I like to use a large pan....pour the choc. in a thin layer...then make the pb. and pour it in...sometimes, if I feel "fancy", I will swirl it around to make it 'pretty'.

The special dark really DOES make it extra nom nom nommy....

KSalvagno, I love that recipe book...never tried the fudge recipe (of course...why would I when I have this one, LOL) but I make the coconut cream pie and chocolate pie allll the time...w/ a few minor modifications.

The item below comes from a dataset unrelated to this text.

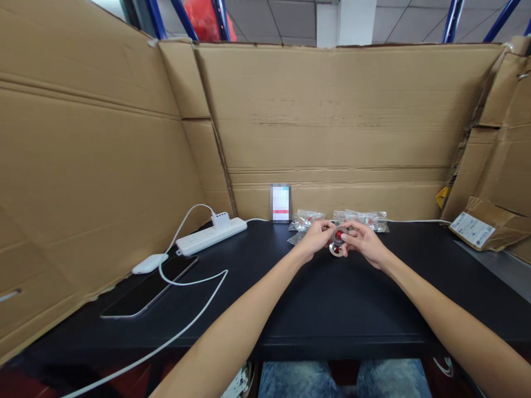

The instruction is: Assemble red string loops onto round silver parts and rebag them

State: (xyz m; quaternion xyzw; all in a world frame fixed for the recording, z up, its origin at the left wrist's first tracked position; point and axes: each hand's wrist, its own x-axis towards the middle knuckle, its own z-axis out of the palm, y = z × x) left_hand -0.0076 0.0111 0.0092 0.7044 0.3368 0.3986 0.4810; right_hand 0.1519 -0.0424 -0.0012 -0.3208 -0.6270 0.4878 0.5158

I use the half dark choc. fudge w/ that choc. pie recipe, too...and my husband paid me a high compliment....He told me "If you weren't already, I'd marry you for this."


----------



## ohiofarmgirl (Sep 17, 2010)

i'm 'having fudge for breakfast.. its one of the food groups, isnt it??

;-)


----------



## Roll farms (Nov 1, 2010)

If you add more goat milk to this, it makes a pretty good "in a pinch" frosting for brownies, cake, etc.
It's not quite as creamy as store bought, but booooy is it tasty.
I didn't measure the amount I used, but I'd say doubling the milk would be a good start....


----------



## ohiofarmgirl (Nov 1, 2010)

Roll. Please come here. Shame on you.. shame shame shame....you need to stop this fudge rabble rousing!

hee hee hee hee

i laid awake last nite coming up with every reason i could to NOT make this this morning!!!! oh man! i keep thinking of that chocolaty goodness! yikes!

;-)


----------



## Roll farms (Nov 1, 2010)

*evil laugh*

But it's sooooo goooooooooood

C'mon now...you know you love it.


----------



## ksalvagno (Nov 1, 2010)

I made 12 batches of this stuff and put it in pretty containers to give to people as gifts. I found out the fudge does well in the freezer so I can freeze it till Christmas.


----------



## ohiofarmgirl (Nov 1, 2010)

ugh! 

not helping, K, not helping at all....

*dreams of a freezer full of chocolaty goodness*


----------



## ksalvagno (Nov 1, 2010)

I didn't even mention the batches I made for myself to have through the winter.


----------



## jodief100 (Nov 1, 2010)

ksalvagno said:
			
		

> I made 12 batches of this stuff and put it in pretty containers to give to people as gifts. I found out the fudge does well in the freezer so I can freeze it till Christmas.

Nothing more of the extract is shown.